Wells Fargo has yet to announce specific plans for fractional shares availability, but a company executive provided nothing but praise for them during a recent webcast.
Fractional shares are “democratizing” investing and making it easier for the average person to not only buy higher-priced stocks including Amazon and Tesla, but they are also making it easier for systematic investing by clients, according to Joe Nadreau, managing director and head of Independent Brokerage & Platform Services at Wells Fargo Advisors.
“Obviously, the ability for individuals to buy the high share price stocks” is expanded with fractional share availability, and “that’s going to be a great benefit to folks who might not be able to otherwise afford that” kind of stock, he said during a recent Money Management Institute webcast, “The Evolving Digital End-Client Experience.”
Fractional shares also “helps us lower” the pricing of Wells Fargo separately managed accounts and “for our intuitive investor digital advice platform to be able to lower the minimums” on investment size, Nadreau said.
However, “even more importantly, for me, beyond just the minimums” is that fractional shares also enable systematic investing, he said, explaining: “If I only have $100 a week … I can begin to invest. I can do so and put it into a well-balanced, allocated portfolio.” That, he said, is “very different than what they have available to them today” as investors, he noted.
He also predicted fractional shares are “here to stay” and that they will allow “minimums and systematic investing to occur at levels that have yet to be seen.”
It was possibly the strongest indication yet that Wells Fargo intends to offer fractional shares. However, the company has yet to announce plans including the timing of such shares, and Nadreau stopped short of announcing any specifics.
It remains early days for fractional shares, although that has started to change in recent months.
In May, Charles Schwab said it would soon let retail investor clients buy partial shares of S&P companies’ stock. That news came almost seven months after Schwab said it planned to move into fractional shares. Schwab Stock Slices became available in June for as little as $5 each.
However, Fidelity Investments beat Schwab to the punch, announcing in January that it started rolling out real-time fractional shares trading not just for stocks but for exchange-traded funds to retail customers.

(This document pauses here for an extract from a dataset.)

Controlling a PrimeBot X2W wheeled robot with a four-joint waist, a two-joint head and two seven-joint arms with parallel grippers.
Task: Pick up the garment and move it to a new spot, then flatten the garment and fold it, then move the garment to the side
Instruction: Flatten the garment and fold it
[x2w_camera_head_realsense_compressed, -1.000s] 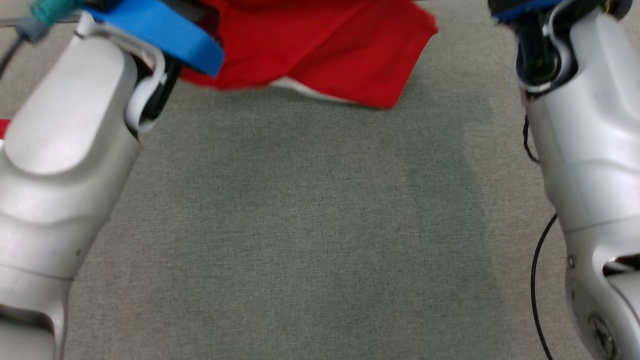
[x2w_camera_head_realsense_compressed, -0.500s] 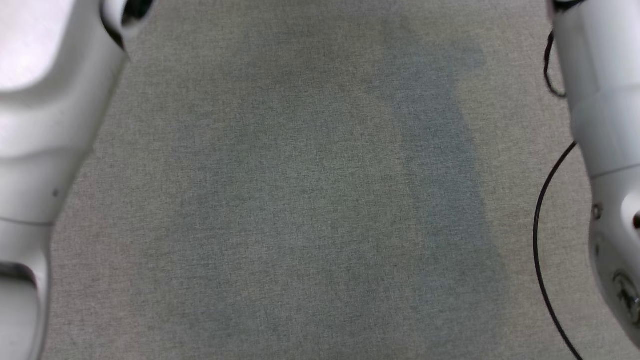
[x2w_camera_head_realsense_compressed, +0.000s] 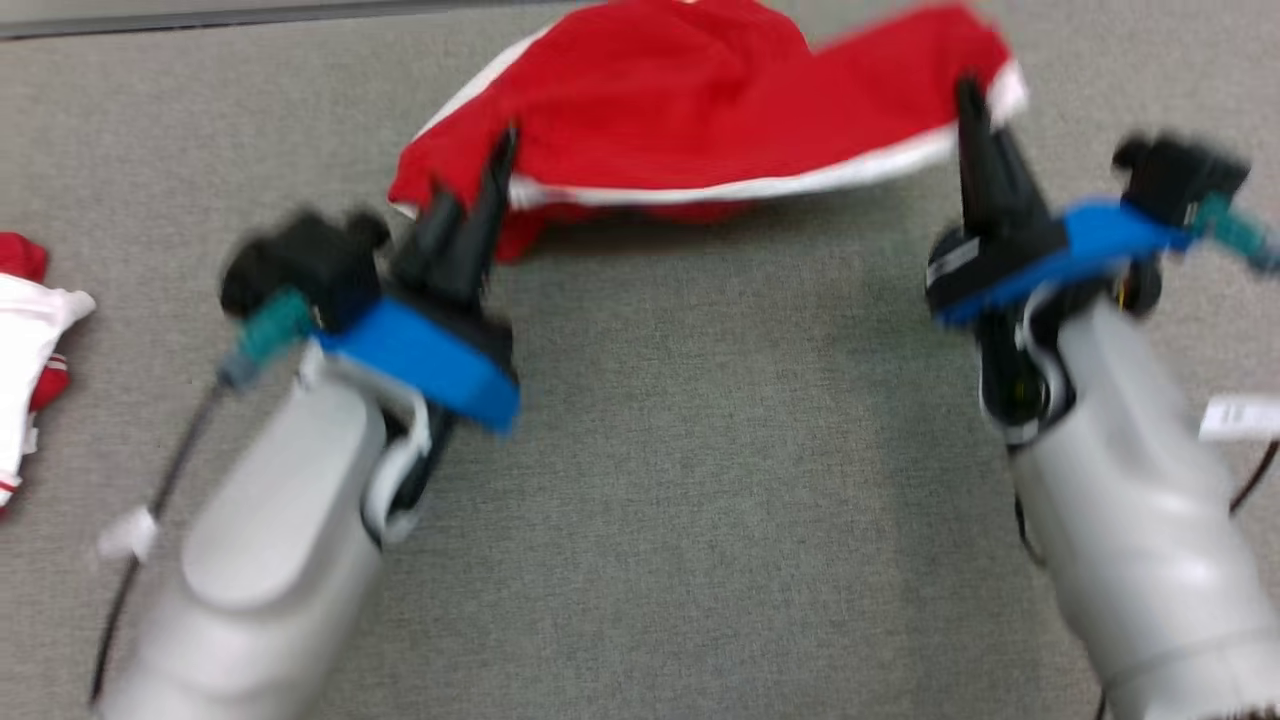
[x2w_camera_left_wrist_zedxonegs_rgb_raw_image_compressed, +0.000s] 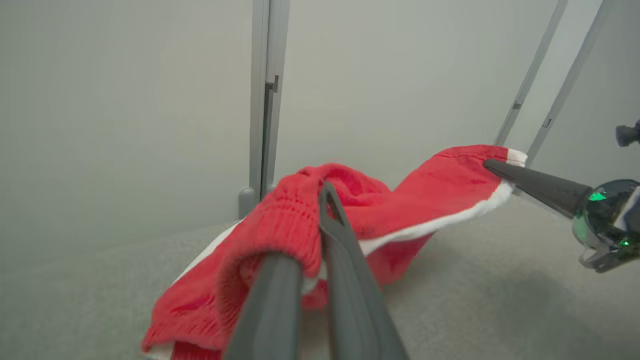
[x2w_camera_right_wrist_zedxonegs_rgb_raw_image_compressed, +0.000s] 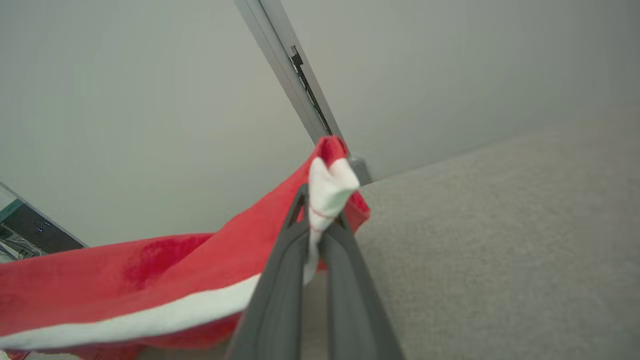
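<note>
Grey surface (x2w_camera_head_realsense_compressed: 700, 450) carries a red-white cloth (x2w_camera_head_realsense_compressed: 30, 330) left of garment (x2w_camera_head_realsense_compressed: 700, 110).

Count: 1 red garment (x2w_camera_head_realsense_compressed: 690, 110) with white trim, 1 red-and-white cloth (x2w_camera_head_realsense_compressed: 25, 330) at the worktop (x2w_camera_head_realsense_compressed: 700, 450) left edge, 2 hands: left hand (x2w_camera_head_realsense_compressed: 505, 150), right hand (x2w_camera_head_realsense_compressed: 966, 95).

I read this as a lab test cell: a grey felt-like work surface (x2w_camera_head_realsense_compressed: 700, 450), plain pale partition panels (x2w_camera_left_wrist_zedxonegs_rgb_raw_image_compressed: 125, 100) at twelve o'clock joined by grey metal uprights (x2w_camera_left_wrist_zedxonegs_rgb_raw_image_compressed: 262, 100), and dark electronics with tiny lights (x2w_camera_right_wrist_zedxonegs_rgb_raw_image_compressed: 30, 230) toward ten o'clock.
</note>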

Nadreau also predicted that, in the future, “you’re either going to be a broker-dealer or a financial advisor” who shifts “toward the ability to use technology to augment your practice or you’re going to be gone.”
Robo-advisors and other digital advice platforms won’t take over the industry. “It is always going to be a hybrid” of tech and traditional advice going forward, he predicted, adding: “There will always be the need for empathy. There will always be the need to truly understand what motivates a client.” Tech can’t do that.
“But those advisors who don’t embrace technology to use technology to do those things that they themselves can not do as efficiently as technology — they will be left by the wayside,” he predicted.